* What the exercise asks:
Nothing in the data may be altered; restate all of it exactly.

* Data shown:
------------------------------
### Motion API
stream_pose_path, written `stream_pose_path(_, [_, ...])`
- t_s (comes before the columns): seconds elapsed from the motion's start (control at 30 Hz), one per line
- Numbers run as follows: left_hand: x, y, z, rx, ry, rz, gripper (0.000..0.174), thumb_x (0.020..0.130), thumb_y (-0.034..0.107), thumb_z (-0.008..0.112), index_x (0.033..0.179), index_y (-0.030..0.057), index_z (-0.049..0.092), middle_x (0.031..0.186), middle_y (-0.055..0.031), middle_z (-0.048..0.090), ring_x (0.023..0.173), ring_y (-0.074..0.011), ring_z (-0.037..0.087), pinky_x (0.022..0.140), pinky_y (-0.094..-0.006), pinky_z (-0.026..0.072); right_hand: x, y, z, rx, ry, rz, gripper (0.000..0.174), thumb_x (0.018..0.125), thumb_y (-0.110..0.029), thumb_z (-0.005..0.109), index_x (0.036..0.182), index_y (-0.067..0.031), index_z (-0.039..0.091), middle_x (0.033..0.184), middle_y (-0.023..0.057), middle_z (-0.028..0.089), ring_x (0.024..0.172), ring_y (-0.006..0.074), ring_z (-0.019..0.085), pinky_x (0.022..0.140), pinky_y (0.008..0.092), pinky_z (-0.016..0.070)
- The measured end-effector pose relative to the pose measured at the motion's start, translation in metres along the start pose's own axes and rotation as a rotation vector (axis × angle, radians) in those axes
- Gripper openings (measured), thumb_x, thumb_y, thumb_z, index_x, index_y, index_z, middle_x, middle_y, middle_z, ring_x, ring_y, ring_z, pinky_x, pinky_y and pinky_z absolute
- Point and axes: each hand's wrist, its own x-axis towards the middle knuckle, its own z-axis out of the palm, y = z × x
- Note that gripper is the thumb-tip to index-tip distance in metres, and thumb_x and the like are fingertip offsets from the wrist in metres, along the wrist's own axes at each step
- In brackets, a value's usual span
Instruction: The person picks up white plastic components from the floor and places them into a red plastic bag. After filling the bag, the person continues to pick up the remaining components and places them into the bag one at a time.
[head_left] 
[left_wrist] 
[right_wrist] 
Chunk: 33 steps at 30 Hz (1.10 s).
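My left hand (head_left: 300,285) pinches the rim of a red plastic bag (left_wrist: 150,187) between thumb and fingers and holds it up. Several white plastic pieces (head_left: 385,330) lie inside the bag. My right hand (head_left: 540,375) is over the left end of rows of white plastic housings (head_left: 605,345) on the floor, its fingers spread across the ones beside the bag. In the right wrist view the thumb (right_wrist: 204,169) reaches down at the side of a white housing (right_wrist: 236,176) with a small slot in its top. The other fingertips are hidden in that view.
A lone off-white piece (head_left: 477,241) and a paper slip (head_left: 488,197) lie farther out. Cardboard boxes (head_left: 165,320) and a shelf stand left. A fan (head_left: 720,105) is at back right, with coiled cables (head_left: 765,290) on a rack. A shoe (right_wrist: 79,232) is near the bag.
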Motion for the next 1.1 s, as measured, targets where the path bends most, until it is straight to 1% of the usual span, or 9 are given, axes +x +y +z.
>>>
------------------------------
* Task solution:
### Motion API
stream_pose_path, written `stream_pose_path(_, [_, ...])`
- t_s (comes before the columns): seconds elapsed from the motion's start (control at 30 Hz), one per line
- Numbers run as follows: left_hand: x, y, z, rx, ry, rz, gripper (0.000..0.174), thumb_x (0.020..0.130), thumb_y (-0.034..0.107), thumb_z (-0.008..0.112), index_x (0.033..0.179), index_y (-0.030..0.057), index_z (-0.049..0.092), middle_x (0.031..0.186), middle_y (-0.055..0.031), middle_z (-0.048..0.090), ring_x (0.023..0.173), ring_y (-0.074..0.011), ring_z (-0.037..0.087), pinky_x (0.022..0.140), pinky_y (-0.094..-0.006), pinky_z (-0.026..0.072); right_hand: x, y, z, rx, ry, rz, gripper (0.000..0.174), thumb_x (0.018..0.125), thumb_y (-0.110..0.029), thumb_z (-0.005..0.109), index_x (0.036..0.182), index_y (-0.067..0.031), index_z (-0.039..0.091), middle_x (0.033..0.184), middle_y (-0.023..0.057), middle_z (-0.028..0.089), ring_x (0.024..0.172), ring_y (-0.006..0.074), ring_z (-0.019..0.085), pinky_x (0.022..0.140), pinky_y (0.008..0.092), pinky_z (-0.016..0.070)
- The measured end-effector pose relative to the pose measured at the motion's start, translation in metres along the start pose's own axes and rotation as a rotation vector (axis × angle, radians) in those axes
- Gripper openings (measured), thumb_x, thumb_y, thumb_z, index_x, index_y, index_z, middle_x, middle_y, middle_z, ring_x, ring_y, ring_z, pinky_x, pinky_y and pinky_z absolute
- Point and axes: each hand's wrist, its own x-axis towards the middle knuckle, its own z-axis out of the palm, y = z × x
- Note that gripper is the thumb-tip to index-tip distance in metres, and thumb_x and the like are fingertip offsets from the wrist in metres, along the wrist's own axes at each step
- In brackets, a value's usual span
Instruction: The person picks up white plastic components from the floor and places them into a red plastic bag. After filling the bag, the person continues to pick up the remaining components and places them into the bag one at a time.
[head_left] 
[left_wrist] 
[right_wrist] 
Chunk: 33 steps at 30 Hz (1.10 s).
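My left hand (head_left: 300,285) pinches the rim of a red plastic bag (left_wrist: 150,187) between thumb and fingers and holds it up. Several white plastic pieces (head_left: 385,330) lie inside the bag. My right hand (head_left: 540,375) is over the left end of rows of white plastic housings (head_left: 605,345) on the floor, its fingers spread across the ones beside the bag. In the right wrist view the thumb (right_wrist: 204,169) reaches down at the side of a white housing (right_wrist: 236,176) with a small slot in its top. The other fingertips are hidden in that view.
A lone off-white piece (head_left: 477,241) and a paper slip (head_left: 488,197) lie farther out. Cardboard boxes (head_left: 165,320) and a shelf stand left. A fan (head_left: 720,105) is at back right, with coiled cables (head_left: 765,290) on a rack. A shoe (right_wrist: 79,232) is near the bag.
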Motion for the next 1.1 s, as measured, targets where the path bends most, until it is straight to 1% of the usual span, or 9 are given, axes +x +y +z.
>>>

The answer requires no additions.